Unsere Mutter bringt mich unter einer tief stehenden Wintersonne zur Welt. Mit schmerzverzerrter Miene nennt sie den Namen, den sie mir geben will, den ich aber nicht bekommen werde: Yitzhak, der Lachende. Vielleicht klingt mein Lachen deshalb stets nach grünem Holz, rauchig und ohne echte Wärme: weil dieser Name an mir vorübergegangen ist.
Die Hebamme verlässt den Raum, der einst Onkel Elio gehört hat, zieht die Gummihandschuhe aus und betritt das Arbeitszimmer. Alle fahren herum und starren sie an. Großvater, der durch einen Vorhangspalt die Schiffsmanöver im Hafen beobachtet hat, tritt vom Fenster zurück. Großmutter, die in der wattierten Stille ihrer Taubheit eingenickt ist, umklammert ihr Hörrohr aus emailliertem Metallblech und hält es sich ans Ohr. Unser Vater, der sich auf den kleinsten der drei roten Samtsessel hat sinken lassen, schießt hoch wie eine Fontäne.
»Es ist ein Junge«, verkündet die Hebamme. »Sie will ihn Yitzhak nennen.«
»Yitzhak?«, sagt unser Vater.
»Yitzhak?«, wiederholt Großvater.
Großmutter schüttelt den Kopf. »Nein, nein«, sagt sie. »Wer nennt sein Kind heutzutage noch Yitzhak?«
Großvater klopft mit der Schuhspitze gegen die Fußleiste, verschränkt die Hände hinter dem Rücken und drückt das Kreuz durch. »Wir werden ihn Simone nennen.« Er wendet sich an Großmutter. Sie begreift, dass ihre Meinung gefragt ist, hält das Höhrrohr in Richtung Großvater und runzelt die Stirn. Großvater zeigt auf das Bücherregal, hinter dem sich eine Wand befindet, hinter der wiederum das Schlafzimmer liegt, in dem ihre einzige Tochter gerade ein Kind bekommen hat. »Dein Enkel. Was hältst du von Simone?«
Großmutter denkt nach, brummt etwas und nickt.

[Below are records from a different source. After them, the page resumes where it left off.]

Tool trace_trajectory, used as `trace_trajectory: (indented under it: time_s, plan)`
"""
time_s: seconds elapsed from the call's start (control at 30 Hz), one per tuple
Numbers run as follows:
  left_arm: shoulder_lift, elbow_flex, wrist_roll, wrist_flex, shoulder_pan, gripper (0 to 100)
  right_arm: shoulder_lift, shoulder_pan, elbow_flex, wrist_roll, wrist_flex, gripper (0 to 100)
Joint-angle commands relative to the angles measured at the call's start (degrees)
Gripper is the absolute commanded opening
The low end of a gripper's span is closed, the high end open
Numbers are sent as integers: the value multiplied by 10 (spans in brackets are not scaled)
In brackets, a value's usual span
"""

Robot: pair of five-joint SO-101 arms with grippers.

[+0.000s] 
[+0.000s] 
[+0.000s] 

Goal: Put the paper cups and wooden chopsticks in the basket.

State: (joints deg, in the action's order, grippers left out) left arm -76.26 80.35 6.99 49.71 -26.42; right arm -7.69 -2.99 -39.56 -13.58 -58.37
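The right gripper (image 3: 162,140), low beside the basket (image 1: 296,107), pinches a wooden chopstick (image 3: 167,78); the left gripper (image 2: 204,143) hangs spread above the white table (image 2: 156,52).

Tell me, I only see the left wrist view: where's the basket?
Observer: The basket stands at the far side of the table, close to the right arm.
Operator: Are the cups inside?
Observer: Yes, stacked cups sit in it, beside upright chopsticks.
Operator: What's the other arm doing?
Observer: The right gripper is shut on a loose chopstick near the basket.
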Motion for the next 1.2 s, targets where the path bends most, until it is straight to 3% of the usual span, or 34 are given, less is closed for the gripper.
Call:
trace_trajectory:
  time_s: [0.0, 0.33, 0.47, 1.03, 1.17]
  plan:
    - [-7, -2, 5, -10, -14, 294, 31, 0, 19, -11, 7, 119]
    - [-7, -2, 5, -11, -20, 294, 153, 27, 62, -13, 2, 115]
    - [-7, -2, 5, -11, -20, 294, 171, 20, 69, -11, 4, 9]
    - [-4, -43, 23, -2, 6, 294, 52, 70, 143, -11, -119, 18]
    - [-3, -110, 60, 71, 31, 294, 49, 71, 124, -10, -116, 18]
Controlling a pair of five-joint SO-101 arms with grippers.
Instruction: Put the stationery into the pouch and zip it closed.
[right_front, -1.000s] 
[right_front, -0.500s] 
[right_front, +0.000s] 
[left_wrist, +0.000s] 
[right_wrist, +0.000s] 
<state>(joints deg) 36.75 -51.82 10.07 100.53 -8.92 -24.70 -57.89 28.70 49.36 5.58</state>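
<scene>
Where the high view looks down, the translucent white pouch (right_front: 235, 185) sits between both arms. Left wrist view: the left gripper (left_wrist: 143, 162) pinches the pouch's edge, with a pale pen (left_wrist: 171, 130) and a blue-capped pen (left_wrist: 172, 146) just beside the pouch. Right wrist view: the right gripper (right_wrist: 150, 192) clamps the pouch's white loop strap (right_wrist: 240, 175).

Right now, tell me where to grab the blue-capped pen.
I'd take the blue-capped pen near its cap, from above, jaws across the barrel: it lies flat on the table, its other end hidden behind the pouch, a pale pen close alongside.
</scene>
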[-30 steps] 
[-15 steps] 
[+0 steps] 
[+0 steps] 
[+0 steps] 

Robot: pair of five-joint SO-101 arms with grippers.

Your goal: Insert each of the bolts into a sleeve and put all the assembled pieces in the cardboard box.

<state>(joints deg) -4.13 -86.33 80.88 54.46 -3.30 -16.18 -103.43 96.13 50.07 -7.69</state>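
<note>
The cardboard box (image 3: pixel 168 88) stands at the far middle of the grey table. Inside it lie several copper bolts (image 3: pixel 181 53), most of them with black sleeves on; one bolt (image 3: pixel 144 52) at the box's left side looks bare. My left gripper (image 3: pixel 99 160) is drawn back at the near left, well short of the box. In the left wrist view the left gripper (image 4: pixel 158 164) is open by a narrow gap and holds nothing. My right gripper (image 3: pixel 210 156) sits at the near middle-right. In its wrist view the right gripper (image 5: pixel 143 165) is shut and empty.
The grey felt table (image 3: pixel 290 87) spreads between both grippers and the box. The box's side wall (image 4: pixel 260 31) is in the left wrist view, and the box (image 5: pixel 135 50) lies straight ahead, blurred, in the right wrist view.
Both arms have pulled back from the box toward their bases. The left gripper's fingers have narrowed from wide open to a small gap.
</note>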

»Und du, Enrico?«, sagt Großvater zu unserem Vater.
Unser Vater hebt den Kopf, lässt sich den Namensvorschlag seines Schwiegervaters auf der Zunge zergehen. »Simone.« Er lächelt: »Ja, Simone passt gut.«
Als die Hebamme geht, betritt mein damals vierjähriger Bruder Gabriele mit einer Handpuppe das Zimmer. Unser Vater nimmt ihn auf den Arm, drückt ihn an sich. »Du hast einen Bruder. Er heißt Simone.«
Gabriele hebt die Handpuppe und sagt: »Können wir jetzt rausgehen?«
*
Vor Genua liegt das Meer, dahinter Hügel und Berge und dazwischen die engen Gassen, carrugi genannt. In der Oberstadt befindet sich die Wohnung unserer Großeltern, bestehend aus einer Küche, einem Wohn- und Arbeitsraum und mehreren Schlafzimmern. In einem davon, dem wärmsten, das nach Süden hinausgeht, steht eine Kommode, in deren Schublade ich noch ganz blau und verschmiert gelegt werde, bis wir eine Wiege haben.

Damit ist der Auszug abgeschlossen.